-- What to do --
Lines in the listing below that hold "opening" are the ones to copy.

-- Source material --
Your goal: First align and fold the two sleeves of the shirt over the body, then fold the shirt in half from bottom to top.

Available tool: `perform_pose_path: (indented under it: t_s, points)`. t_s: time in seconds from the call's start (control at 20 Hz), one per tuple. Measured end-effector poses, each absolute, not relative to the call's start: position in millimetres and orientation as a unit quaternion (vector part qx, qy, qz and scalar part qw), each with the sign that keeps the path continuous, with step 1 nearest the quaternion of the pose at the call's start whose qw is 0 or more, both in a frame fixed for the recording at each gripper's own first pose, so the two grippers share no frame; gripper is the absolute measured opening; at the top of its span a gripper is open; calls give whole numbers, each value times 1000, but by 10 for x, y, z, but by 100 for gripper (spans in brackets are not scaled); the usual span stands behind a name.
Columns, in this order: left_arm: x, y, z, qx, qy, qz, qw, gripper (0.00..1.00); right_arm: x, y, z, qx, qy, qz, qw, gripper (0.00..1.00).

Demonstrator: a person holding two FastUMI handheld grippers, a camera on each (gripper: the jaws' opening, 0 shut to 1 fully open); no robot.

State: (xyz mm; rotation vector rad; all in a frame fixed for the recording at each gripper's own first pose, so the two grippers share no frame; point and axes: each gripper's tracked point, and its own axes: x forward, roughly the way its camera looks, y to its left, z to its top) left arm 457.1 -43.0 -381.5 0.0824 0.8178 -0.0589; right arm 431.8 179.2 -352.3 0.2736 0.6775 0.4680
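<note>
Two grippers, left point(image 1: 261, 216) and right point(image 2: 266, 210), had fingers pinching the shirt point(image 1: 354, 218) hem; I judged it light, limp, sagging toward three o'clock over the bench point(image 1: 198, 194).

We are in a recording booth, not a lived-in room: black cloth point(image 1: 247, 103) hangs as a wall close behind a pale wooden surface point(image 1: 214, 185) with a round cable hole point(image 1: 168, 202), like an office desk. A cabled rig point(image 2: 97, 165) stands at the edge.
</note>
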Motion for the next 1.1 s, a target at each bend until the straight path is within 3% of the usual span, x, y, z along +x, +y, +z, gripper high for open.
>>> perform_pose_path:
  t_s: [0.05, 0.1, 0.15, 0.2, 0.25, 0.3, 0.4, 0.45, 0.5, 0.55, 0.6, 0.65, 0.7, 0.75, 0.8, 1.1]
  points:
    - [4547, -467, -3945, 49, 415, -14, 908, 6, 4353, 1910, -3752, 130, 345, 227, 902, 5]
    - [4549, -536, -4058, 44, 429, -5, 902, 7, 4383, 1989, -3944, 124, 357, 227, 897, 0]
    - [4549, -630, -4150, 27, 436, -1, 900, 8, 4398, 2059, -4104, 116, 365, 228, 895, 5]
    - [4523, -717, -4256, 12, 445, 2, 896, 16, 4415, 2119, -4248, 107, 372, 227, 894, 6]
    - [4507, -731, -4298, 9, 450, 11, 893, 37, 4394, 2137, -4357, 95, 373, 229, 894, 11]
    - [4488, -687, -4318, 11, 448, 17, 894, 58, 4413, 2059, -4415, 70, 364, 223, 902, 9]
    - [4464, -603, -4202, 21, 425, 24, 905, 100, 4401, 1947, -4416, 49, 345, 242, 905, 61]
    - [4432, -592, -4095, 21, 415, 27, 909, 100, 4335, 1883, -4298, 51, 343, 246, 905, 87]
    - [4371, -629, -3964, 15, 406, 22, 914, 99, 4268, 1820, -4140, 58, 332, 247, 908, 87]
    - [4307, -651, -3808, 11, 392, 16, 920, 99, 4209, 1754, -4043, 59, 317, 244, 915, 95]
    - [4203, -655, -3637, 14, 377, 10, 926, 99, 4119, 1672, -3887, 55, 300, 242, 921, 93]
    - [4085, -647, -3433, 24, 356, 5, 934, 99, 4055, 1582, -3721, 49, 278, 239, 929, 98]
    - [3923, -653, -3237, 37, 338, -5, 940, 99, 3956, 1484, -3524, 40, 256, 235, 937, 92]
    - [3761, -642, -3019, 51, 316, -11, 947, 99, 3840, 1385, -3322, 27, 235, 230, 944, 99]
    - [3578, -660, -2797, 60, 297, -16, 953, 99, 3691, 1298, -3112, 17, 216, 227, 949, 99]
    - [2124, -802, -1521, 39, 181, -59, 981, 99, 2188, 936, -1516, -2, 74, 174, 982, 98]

-- Your response --
Available tool: `perform_pose_path: (indented under it: t_s, points)`. t_s: time in seconds from the call's start (control at 20 Hz), one per tuple. Measured end-effector poses, each absolute, not relative to the call's start: position in millimetres and orientation as a unit quaternion (vector part qx, qy, qz and scalar part qw), each with the sign that keeps the path continuous, with step 1 nearest the quaternion of the pose at the call's start whose qw is 0 or more, both in a frame fixed for the recording at each gripper's own first pose, so the two grippers share no frame; gripper is the absolute measured opening; at the top of its span a gripper is open; calls give whole numbers, each value times 1000, but by 10 for x, y, z, but by 100 for gripper (spans in brackets are not scaled); the usual span stands behind a name.
Demonstrator: a person holding two FastUMI handheld grippers, a camera on each (gripper: the jaws' opening, 0 shut to 1 fully open); no robot.

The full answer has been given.